[TASK INSTRUCTIONS]: Exactly as given, restate each record that follows.

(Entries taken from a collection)
BEGIN
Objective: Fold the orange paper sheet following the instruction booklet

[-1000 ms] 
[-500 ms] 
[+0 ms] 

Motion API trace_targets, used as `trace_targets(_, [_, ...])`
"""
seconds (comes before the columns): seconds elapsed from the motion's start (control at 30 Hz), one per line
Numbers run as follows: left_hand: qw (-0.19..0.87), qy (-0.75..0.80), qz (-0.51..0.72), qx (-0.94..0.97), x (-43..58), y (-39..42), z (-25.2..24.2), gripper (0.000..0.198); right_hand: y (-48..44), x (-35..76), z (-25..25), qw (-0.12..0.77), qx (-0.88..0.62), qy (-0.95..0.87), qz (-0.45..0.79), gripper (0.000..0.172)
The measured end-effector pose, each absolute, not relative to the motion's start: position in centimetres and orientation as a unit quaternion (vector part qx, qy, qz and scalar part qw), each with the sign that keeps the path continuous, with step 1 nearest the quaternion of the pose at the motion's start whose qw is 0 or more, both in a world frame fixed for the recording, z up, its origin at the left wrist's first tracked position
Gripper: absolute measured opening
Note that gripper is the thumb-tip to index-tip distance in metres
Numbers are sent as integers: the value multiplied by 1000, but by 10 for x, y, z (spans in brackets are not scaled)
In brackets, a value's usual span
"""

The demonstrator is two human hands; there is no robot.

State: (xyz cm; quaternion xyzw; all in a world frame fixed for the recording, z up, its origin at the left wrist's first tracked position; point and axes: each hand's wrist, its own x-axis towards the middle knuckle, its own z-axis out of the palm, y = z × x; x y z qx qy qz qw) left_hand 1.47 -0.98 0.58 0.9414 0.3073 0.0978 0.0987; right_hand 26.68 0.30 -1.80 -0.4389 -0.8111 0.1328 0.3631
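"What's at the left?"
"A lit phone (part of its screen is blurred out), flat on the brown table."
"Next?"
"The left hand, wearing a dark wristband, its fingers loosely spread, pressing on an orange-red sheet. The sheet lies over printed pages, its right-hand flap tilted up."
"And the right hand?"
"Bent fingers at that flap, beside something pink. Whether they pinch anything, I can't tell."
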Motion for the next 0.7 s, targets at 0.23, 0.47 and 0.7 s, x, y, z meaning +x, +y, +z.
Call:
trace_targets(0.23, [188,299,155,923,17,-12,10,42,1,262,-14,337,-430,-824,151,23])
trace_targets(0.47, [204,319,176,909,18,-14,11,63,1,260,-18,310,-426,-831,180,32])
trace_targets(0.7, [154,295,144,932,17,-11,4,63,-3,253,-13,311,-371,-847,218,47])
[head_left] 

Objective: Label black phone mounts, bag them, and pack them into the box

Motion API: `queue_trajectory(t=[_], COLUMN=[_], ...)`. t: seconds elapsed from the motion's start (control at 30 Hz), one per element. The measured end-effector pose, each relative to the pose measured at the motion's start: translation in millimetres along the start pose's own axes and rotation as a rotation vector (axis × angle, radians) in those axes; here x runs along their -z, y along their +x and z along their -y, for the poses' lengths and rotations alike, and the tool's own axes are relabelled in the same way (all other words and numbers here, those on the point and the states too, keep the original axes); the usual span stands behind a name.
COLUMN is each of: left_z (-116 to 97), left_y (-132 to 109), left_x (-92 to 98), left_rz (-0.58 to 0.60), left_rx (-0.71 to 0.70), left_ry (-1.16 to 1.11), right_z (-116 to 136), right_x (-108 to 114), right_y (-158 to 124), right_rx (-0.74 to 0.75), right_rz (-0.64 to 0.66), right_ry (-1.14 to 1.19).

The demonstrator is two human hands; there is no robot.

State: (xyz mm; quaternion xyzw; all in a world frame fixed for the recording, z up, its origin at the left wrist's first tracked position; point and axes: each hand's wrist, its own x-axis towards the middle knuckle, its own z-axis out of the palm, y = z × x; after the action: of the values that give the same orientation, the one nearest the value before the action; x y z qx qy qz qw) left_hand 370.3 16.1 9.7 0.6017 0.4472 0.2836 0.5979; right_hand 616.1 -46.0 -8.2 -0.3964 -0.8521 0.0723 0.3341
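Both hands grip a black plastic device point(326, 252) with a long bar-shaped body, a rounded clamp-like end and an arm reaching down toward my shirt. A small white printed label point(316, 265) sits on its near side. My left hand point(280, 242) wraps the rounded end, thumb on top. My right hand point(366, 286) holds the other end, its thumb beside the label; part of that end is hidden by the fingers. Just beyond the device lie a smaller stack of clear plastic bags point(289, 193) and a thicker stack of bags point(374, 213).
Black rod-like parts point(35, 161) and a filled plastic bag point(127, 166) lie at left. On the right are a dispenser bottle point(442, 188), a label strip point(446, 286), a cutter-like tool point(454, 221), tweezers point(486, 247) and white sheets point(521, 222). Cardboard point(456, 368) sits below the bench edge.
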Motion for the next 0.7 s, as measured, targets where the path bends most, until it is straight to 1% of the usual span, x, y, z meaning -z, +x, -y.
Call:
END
[EXERCISE RESPONSE]:
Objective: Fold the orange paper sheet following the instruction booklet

[-1000 ms] 
[-500 ms] 
[+0 ms] 

Motion API trace_targets, used as `trace_targets(_, [_, ...])`
"""
seconds (comes before the columns): seconds elapsed from the motion's start (control at 30 Hz), one per line
Numbers run as follows: left_hand: qw (-0.19..0.87), qy (-0.75..0.80), qz (-0.51..0.72), qx (-0.94..0.97), x (-43..58), y (-39..42), z (-25.2..24.2), gripper (0.000..0.198); right_hand: y (-48..44), x (-35..76), z (-25..25), qw (-0.12..0.77), qx (-0.88..0.62), qy (-0.95..0.87), qz (-0.45..0.79), gripper (0.000..0.172)
The measured end-effector pose, each absolute, not relative to the motion's start: position in centimetres and orientation as a unit quaternion (vector part qx, qy, qz and scalar part qw), each with the sign that keeps the path continuous, with step 1 nearest the quaternion of the pose at the motion's start whose qw is 0 or more, both in a world frame fixed for the recording, z up, its origin at the left wrist's first tracked position
Gripper: absolute measured opening
Note that gripper is the thumb-tip to index-tip distance in metres
Numbers are sent as integers: the value multiplied by 1000, but by 10 for x, y, z (spans in brackets are not scaled)
In brackets, a value's usual span
"""

The demonstrator is two human hands; there is no robot.

State: (xyz cm; quaternion xyzw; all in a world frame fixed for the recording, z up, its origin at the left wrist's first tracked position; point and axes: each hand's wrist, its own x-axis towards the middle knuckle, its own z-axis out of the palm, y = z × x; x y z qx qy qz qw) left_hand 1.47 -0.98 0.58 0.9414 0.3073 0.0978 0.0987; right_hand 26.68 0.30 -1.80 -0.4389 -0.8111 0.1328 0.3631
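"What's at the left?"
"A lit phone (part of its screen is blurred out), flat on the brown table."
"Next?"
"The left hand, wearing a dark wristband, its fingers loosely spread, pressing on an orange-red sheet. The sheet lies over printed pages, its right-hand flap tilted up."
"And the right hand?"
"Bent fingers at that flap, beside something pink. Whether they pinch anything, I can't tell."
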Motion for the next 0.7 s, targets at 0.23, 0.47 and 0.7 s, x, y, z meaning +x, +y, +z.
Call:
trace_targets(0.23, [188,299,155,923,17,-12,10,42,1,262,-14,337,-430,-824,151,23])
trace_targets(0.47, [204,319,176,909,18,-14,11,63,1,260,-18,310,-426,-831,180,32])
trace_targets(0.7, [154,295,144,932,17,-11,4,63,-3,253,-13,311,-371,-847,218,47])
[head_left] 

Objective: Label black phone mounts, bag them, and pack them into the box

Motion API: `queue_trajectory(t=[_], COLUMN=[_], ...)`. t: seconds elapsed from the motion's start (control at 30 Hz), one per element. The measured end-effector pose, each relative to the pose measured at the motion's start: translation in millimetres along the start pose's own axes and rotation as a rotation vector (axis × angle, radians) in those axes; here x runs along their -z, y along their +x and z along their -y, for the poses' lengths and rotations alike, and the tool's own axes are relabelled in the same way (all other words and numbers here, those on the point and the states too, keep the original axes); the usual span stands behind a name.
COLUMN is each of: left_z (-116 to 97), left_y (-132 to 109), left_x (-92 to 98), left_rz (-0.58 to 0.60), left_rx (-0.71 to 0.70), left_ry (-1.16 to 1.11), right_z (-116 to 136), right_x (-108 to 114), right_y (-158 to 124), right_rx (-0.74 to 0.75), right_rz (-0.64 to 0.66), right_ry (-1.14 to 1.19).

The demonstrator is two human hands; there is no robot.

State: (xyz mm; quaternion xyzw; all in a world frame fixed for the recording, z up, its origin at the left wrist's first tracked position; point and axes: each hand's wrist, its own x-axis towards the middle knuckle, its own z-axis out of the palm, y = z × x; after the action: of the values that give the same orientation, the one nearest the value before the action; x y z qx qy qz qw) left_hand 370.3 16.1 9.7 0.6017 0.4472 0.2836 0.5979; right_hand 616.1 -46.0 -8.2 -0.3964 -0.8521 0.0723 0.3341
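Both hands grip a black plastic device point(326, 252) with a long bar-shaped body, a rounded clamp-like end and an arm reaching down toward my shirt. A small white printed label point(316, 265) sits on its near side. My left hand point(280, 242) wraps the rounded end, thumb on top. My right hand point(366, 286) holds the other end, its thumb beside the label; part of that end is hidden by the fingers. Just beyond the device lie a smaller stack of clear plastic bags point(289, 193) and a thicker stack of bags point(374, 213).
Black rod-like parts point(35, 161) and a filled plastic bag point(127, 166) lie at left. On the right are a dispenser bottle point(442, 188), a label strip point(446, 286), a cutter-like tool point(454, 221), tweezers point(486, 247) and white sheets point(521, 222). Cardboard point(456, 368) sits below the bench edge.
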Motion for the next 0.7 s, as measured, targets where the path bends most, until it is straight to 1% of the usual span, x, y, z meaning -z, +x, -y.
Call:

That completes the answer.